What to work on
This exercise calls for the line with "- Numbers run", the line with "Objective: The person", and all lines between them in the material below, output exactly and with no other lines.

Data for this task
= Beginning of Section =

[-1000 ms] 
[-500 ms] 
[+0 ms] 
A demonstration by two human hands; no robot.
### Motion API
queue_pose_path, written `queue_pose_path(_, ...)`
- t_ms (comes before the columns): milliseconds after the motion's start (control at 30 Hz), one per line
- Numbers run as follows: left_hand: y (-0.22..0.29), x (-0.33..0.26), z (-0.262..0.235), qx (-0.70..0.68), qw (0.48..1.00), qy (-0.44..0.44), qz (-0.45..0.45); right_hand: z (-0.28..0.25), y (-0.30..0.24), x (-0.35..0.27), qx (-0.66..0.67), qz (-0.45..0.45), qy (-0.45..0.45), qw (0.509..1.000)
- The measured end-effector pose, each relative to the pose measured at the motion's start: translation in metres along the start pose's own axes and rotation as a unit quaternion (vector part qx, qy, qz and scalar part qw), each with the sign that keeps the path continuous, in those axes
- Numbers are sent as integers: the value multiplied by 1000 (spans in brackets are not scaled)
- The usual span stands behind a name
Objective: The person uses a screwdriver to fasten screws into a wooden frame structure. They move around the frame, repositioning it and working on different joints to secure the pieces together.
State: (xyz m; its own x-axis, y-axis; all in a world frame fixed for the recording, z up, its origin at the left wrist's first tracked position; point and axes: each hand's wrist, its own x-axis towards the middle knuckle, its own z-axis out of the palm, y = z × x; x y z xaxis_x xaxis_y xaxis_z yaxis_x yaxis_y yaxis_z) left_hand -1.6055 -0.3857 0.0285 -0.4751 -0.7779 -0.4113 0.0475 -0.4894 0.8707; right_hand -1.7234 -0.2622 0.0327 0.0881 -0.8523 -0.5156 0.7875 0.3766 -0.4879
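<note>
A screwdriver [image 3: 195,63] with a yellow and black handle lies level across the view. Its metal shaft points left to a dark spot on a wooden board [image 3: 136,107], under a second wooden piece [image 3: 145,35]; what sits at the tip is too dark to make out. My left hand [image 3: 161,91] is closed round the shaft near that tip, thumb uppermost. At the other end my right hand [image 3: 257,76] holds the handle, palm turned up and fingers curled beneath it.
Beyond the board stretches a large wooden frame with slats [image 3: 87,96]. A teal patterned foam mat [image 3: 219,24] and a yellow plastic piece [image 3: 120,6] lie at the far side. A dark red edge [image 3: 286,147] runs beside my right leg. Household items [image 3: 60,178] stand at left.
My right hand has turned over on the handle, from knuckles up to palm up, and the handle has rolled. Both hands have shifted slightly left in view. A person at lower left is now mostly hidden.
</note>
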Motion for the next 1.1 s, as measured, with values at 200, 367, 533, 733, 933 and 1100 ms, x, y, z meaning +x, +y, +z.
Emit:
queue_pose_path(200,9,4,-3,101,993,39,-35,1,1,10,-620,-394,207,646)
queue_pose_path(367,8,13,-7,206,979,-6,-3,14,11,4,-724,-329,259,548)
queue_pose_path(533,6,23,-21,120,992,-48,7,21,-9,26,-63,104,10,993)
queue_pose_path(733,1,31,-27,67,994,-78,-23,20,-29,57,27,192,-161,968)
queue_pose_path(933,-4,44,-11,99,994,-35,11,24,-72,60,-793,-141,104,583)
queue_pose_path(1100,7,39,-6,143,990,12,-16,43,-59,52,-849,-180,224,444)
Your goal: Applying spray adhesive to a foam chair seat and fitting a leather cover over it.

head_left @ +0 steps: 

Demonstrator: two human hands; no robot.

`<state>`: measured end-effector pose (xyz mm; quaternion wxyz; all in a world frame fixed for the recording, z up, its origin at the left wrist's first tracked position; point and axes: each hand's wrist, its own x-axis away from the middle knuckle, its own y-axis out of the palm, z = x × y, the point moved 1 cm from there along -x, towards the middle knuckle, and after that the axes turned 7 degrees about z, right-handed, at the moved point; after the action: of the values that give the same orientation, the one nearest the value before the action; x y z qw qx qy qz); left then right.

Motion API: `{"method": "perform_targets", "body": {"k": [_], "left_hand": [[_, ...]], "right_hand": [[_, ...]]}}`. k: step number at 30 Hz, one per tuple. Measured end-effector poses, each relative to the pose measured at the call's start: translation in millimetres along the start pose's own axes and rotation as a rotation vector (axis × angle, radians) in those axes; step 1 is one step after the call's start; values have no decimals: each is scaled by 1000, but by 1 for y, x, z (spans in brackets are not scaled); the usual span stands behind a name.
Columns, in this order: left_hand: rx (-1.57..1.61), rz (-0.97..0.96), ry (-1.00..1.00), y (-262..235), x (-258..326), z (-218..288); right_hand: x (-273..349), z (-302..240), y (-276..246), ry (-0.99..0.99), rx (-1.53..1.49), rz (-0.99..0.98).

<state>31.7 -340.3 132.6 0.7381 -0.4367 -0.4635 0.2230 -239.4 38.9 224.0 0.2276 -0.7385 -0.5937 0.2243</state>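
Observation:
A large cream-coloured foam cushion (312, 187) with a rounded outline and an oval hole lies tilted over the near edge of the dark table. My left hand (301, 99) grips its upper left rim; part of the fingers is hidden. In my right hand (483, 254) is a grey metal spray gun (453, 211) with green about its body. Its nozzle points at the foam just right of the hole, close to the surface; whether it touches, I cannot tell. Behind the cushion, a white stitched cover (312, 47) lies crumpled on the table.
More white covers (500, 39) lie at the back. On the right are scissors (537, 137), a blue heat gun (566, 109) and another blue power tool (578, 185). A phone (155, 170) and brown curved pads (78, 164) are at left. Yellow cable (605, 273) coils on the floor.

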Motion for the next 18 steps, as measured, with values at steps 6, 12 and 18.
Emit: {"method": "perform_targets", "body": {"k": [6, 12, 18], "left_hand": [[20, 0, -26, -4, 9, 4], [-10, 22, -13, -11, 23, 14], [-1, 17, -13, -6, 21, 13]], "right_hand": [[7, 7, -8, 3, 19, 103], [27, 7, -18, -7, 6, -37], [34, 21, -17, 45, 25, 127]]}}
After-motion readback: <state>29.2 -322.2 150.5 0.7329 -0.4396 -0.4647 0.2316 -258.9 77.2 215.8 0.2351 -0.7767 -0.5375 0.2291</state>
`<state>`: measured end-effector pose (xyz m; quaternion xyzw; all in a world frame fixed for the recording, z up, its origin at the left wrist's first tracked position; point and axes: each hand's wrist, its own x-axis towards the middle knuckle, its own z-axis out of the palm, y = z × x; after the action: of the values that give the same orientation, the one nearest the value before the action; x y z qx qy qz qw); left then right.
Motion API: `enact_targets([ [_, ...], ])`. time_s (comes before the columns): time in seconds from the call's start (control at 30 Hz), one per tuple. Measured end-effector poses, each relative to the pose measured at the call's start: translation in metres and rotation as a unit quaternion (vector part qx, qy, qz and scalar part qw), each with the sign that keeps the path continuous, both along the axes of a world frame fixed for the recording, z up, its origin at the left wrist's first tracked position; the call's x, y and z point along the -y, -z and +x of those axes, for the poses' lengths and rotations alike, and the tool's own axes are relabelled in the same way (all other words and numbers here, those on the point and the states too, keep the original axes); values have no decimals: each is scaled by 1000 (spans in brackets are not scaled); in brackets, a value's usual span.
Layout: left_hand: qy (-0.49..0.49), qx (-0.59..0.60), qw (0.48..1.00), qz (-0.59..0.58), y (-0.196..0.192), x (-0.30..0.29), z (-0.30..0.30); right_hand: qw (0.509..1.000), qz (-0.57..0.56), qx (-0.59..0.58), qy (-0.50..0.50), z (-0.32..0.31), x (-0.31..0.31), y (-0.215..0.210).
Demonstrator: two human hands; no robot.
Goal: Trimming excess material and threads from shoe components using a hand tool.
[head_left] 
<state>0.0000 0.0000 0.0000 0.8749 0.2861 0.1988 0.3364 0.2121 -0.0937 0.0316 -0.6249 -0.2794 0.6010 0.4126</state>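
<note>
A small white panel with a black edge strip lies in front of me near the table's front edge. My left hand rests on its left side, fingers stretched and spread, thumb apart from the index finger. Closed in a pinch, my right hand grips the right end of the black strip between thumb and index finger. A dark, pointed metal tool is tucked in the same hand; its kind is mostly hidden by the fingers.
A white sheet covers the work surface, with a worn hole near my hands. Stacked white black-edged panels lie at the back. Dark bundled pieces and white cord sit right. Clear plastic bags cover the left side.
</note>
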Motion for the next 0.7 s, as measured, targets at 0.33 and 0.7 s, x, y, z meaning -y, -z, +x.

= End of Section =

Your solution
- Numbers run as follows: left_hand: y (-0.22..0.29), x (-0.33..0.26), z (-0.262..0.235), qx (-0.70..0.68), qw (0.48..1.00), qy (-0.44..0.44), qz (-0.45..0.45); right_hand: z (-0.28..0.25), y (-0.30..0.24), x (-0.35..0.27), qx (-0.66..0.67), qz (-0.45..0.45), qy (-0.45..0.45), qw (0.509..1.000)
- The measured end-effector pose, each relative to the pose measured at the motion's start: translation in metres along the start pose's own axes and rotation as a unit quaternion (vector part qx, qy, qz and scalar part qw), each with the sign that keeps the path continuous, in those axes
- Numbers are sent as integers: the value multiplied by 1000 (spans in brackets are not scaled)
- The usual span stands behind a name
Objective: The person uses a screwdriver to fasten screws into a wooden frame structure. They move around the frame, repositioning it and working on different joints to secure the pieces together.

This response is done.